Elías: For sure, that’s what alter egos are made for, for doing crazy things! And it’s very healthy, sort of a carnival. Some of Michaël Drake’s texts I would never publish under my name, but they’re perfect for the Brothel. Also, when I compose melodies for my readings, I always tend to do medieval and folkish things, but for the ContraFaces film I was being somebody else with somebody else’s texts, so I wrote some kind of a singer-songwriter song with Erin Moure’s poem “Dog of Water.”
Also, when you’re only being yourself, both the person and the author are the same thing and you might need to defend your literary authority in quite an academic way. But when you’re being a character, that’s totally out of the question and you might even feel more free to talk about tricky political or social issues as long as it fits in the game.
I would even dare to say that in a modern society where context is systematically ignored and words are constantly misplaced, the “masquerade” of expressing yourself as an alter ego can easily be more authentic than the fake reality and post-truth that surround us in traditional and social media.
Lena, what made you decide to retire Elle last year?
Lena: In order to move on psychologically, I needed to merge my two identities instead of compartmentalizing my trauma (and therefore, my life).

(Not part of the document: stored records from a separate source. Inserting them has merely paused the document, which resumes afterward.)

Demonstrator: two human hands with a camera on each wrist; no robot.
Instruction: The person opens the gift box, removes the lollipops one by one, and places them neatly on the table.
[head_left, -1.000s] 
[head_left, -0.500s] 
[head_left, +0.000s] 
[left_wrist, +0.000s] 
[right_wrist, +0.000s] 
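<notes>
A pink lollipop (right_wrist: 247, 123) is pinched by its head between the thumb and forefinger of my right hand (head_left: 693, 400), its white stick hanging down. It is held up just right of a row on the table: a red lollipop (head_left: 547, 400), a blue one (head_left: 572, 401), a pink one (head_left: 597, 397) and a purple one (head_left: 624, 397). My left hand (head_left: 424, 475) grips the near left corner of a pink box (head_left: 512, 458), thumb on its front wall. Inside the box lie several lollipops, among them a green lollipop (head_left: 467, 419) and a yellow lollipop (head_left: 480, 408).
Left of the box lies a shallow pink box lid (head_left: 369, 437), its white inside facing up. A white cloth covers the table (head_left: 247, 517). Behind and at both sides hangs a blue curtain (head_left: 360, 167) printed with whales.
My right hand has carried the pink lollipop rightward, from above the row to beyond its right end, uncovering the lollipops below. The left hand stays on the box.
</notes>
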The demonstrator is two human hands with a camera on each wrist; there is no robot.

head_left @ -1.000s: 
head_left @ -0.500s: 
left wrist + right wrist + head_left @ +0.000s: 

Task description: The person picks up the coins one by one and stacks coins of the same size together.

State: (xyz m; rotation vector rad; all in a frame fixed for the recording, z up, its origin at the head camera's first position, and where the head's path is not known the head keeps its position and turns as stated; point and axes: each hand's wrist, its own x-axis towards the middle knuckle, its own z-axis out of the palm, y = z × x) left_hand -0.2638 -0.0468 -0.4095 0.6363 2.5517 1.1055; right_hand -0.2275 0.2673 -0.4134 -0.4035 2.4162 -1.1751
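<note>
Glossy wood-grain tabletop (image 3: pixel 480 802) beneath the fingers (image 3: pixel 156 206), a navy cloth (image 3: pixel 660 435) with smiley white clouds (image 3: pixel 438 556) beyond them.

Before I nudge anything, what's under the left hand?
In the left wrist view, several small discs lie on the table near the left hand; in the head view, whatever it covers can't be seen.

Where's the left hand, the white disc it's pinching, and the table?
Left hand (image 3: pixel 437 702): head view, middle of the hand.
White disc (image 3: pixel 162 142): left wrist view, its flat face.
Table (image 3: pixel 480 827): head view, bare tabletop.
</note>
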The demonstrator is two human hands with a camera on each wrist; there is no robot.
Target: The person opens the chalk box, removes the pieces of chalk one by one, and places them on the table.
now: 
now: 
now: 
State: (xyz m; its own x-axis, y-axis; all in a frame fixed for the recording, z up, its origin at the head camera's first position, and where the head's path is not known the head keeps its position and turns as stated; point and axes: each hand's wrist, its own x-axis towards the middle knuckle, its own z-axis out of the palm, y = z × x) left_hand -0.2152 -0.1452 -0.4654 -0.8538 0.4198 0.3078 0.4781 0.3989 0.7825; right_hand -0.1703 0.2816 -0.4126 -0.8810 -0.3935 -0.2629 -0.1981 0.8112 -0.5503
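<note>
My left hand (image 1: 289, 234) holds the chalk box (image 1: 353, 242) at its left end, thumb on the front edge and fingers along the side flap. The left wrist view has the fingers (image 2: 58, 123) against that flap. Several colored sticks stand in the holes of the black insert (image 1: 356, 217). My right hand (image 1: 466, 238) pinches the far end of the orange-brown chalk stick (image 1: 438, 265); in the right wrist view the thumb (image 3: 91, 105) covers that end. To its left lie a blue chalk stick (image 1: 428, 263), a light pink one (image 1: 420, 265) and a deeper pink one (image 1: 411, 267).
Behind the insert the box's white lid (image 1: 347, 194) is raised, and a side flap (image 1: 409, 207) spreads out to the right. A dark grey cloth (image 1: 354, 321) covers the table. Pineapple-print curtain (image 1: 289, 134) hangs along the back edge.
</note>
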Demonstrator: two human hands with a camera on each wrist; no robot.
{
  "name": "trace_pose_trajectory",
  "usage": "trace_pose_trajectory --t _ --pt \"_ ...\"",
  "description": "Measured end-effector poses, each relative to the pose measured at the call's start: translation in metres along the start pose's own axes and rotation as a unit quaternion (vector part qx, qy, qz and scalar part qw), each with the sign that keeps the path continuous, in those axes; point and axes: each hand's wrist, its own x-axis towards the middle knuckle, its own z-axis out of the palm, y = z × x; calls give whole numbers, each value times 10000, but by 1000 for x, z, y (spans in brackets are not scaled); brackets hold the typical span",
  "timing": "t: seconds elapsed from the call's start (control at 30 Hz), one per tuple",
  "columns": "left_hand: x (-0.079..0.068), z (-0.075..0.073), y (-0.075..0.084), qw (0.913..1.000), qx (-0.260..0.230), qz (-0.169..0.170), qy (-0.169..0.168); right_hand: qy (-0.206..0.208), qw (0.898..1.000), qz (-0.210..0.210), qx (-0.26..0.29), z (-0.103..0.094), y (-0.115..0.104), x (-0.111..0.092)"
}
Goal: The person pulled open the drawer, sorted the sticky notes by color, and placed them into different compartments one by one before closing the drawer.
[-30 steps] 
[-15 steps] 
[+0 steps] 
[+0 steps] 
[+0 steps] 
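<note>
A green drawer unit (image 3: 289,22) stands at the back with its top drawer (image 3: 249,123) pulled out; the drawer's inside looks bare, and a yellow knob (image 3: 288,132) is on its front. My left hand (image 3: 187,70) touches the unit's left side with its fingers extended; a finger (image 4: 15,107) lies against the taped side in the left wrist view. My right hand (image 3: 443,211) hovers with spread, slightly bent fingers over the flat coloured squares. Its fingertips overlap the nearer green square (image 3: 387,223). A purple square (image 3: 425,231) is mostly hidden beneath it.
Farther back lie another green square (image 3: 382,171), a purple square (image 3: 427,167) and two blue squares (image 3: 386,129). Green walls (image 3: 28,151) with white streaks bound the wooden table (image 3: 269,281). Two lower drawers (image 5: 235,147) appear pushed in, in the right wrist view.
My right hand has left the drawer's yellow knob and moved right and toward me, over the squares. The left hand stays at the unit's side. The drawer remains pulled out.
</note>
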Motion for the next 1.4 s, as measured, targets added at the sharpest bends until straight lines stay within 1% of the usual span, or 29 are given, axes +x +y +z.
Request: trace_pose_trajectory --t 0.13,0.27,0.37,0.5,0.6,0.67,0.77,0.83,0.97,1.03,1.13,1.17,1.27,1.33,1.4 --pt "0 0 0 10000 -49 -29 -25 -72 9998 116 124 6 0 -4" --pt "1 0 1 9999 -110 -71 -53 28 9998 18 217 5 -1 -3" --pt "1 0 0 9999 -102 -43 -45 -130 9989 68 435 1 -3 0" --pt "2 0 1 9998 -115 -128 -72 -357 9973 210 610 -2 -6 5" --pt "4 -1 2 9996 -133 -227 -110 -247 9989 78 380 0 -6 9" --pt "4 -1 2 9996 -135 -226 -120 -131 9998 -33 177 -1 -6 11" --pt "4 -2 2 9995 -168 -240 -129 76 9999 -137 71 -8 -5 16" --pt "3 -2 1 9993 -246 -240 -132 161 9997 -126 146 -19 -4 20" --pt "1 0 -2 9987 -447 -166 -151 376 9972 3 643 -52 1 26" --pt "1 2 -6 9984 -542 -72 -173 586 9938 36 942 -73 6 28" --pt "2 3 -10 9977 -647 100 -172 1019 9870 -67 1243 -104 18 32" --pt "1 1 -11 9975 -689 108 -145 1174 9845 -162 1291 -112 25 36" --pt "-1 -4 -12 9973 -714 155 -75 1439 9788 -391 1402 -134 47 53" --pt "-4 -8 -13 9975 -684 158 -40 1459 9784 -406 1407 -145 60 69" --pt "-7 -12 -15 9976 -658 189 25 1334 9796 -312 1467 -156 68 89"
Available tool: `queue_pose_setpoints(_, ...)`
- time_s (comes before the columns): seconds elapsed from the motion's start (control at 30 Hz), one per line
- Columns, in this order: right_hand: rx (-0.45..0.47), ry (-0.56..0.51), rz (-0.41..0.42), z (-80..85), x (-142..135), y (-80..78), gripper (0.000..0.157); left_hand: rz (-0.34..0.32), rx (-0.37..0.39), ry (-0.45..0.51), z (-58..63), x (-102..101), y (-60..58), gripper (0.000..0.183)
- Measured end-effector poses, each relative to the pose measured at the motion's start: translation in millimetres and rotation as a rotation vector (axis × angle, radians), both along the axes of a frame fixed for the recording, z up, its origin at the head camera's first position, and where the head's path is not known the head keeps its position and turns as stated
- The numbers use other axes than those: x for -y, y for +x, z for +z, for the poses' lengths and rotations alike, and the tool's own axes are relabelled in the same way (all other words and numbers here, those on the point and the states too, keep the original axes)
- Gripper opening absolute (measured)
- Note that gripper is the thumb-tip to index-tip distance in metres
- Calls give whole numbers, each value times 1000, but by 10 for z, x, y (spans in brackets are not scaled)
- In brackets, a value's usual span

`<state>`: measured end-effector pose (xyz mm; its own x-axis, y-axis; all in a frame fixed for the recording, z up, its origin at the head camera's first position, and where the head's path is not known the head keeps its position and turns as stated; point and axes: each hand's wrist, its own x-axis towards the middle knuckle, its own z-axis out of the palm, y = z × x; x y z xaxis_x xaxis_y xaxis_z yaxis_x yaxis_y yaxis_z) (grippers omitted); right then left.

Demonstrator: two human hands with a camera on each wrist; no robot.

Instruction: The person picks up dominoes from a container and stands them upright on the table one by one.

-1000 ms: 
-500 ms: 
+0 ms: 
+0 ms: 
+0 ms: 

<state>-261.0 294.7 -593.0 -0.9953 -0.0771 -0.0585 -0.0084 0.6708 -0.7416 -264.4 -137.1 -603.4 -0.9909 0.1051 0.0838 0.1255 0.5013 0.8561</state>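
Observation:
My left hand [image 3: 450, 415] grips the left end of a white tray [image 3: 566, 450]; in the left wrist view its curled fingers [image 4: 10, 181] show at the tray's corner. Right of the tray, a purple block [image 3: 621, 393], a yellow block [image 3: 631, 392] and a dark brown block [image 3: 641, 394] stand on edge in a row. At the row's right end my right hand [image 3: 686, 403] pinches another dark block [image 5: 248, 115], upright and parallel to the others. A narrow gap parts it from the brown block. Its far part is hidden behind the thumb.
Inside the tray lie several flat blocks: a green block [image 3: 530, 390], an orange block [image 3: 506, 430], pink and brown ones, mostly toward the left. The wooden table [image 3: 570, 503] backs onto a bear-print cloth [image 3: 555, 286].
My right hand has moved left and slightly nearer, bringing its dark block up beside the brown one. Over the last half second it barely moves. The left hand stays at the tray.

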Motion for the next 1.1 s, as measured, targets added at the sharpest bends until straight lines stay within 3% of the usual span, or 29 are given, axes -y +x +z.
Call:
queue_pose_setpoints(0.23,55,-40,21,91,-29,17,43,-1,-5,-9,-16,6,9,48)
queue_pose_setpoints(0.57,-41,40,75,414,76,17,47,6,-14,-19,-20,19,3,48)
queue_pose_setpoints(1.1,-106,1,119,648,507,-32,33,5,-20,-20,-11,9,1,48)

I never set out with the intention to become a full-time model. In addition to using it therapeutically, I also saw it as a challenge (could I do this and be good at it?). But after five years, I was honestly bored of modeling and felt like I was not getting much out of it artistically anymore, though still I remain interested in collaborating with visual artists. I became interested in pursuing other forms of art, particularly performance/live art and film.
Elías, is there anything else you’d like to tell me as “yourself”?
Elías: Well, I’m Elías Knörr, an Icelandic writer but born in Galicia. I’m mainly a poet and translator but I also write so-called “weird fiction” and I do some performing and music. I’m living right now in Berlin on a writer’s fellowship from the Republic of Iceland, but I’ve already been to Germany six or eight times for festivals organised by Lettrétage and several universities. I write in both Icelandic and Galician, though I use more languages when I perform. The UK Poetry Review once considered me one of the three most representative poets of the post-crisis period in Iceland, and once I also won the biggest poetry prize in the Galician language. My texts always have avant-gardish tastes. I like to work on “the possibilities of words” and search for external, not personal inspiration. I love queer issues in the broadest sense you can imagine. I’m a regular collaborator with the UNESCO City of Literature in Reykjavík and I sell dreams at Rauða Skáldahúsið, the Poetry Brothel of Reykjavík. I’m a very boring person in real life but I haven’t felt bored since I was a teenager. I find literature to be one of the most hygienic tools we have for our souls and for society. Some people read my poems and then ask my publishers whether there’s a woman hiding under my boy’s name. English translations of two books of mine are coming out soon, and now and then I read individual translations of my poems in German. I’m actually learning German... but my accent sounds more like Zara Leander’s than like standard Hochdeutsch.